* [Prompt] Every line of the listing below should come back exactly as written, with no images.

* [Given material]
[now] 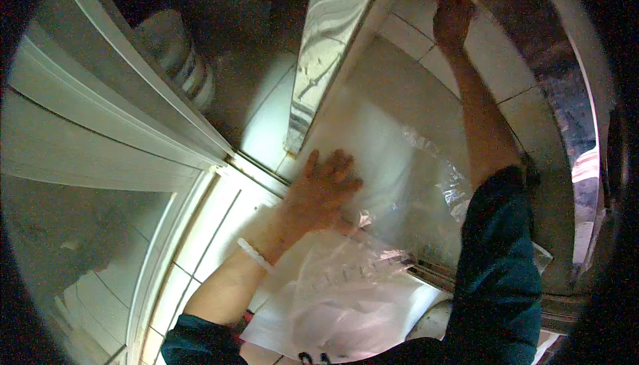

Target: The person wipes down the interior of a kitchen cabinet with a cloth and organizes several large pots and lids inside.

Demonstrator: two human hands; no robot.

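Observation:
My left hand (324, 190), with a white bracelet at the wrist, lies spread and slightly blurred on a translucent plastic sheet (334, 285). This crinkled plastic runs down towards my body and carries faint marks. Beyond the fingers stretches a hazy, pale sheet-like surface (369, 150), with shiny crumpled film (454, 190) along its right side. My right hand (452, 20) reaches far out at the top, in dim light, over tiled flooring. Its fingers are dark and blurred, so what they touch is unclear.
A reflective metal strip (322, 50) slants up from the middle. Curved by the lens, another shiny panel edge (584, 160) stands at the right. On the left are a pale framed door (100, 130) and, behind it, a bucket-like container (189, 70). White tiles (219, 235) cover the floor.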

* [Response]
[now] 

Target: The person wipes down the interior of a kitchen cabinet with a cloth and organizes several large pots and lids inside.

Demonstrator: two human hands; no robot.

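Observation:
My left hand (324, 190), with a white bracelet at the wrist, lies spread and slightly blurred on a translucent plastic sheet (334, 285). This crinkled plastic runs down towards my body and carries faint marks. Beyond the fingers stretches a hazy, pale sheet-like surface (369, 150), with shiny crumpled film (454, 190) along its right side. My right hand (452, 20) reaches far out at the top, in dim light, over tiled flooring. Its fingers are dark and blurred, so what they touch is unclear.
A reflective metal strip (322, 50) slants up from the middle. Curved by the lens, another shiny panel edge (584, 160) stands at the right. On the left are a pale framed door (100, 130) and, behind it, a bucket-like container (189, 70). White tiles (219, 235) cover the floor.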

That completes the answer to the exercise.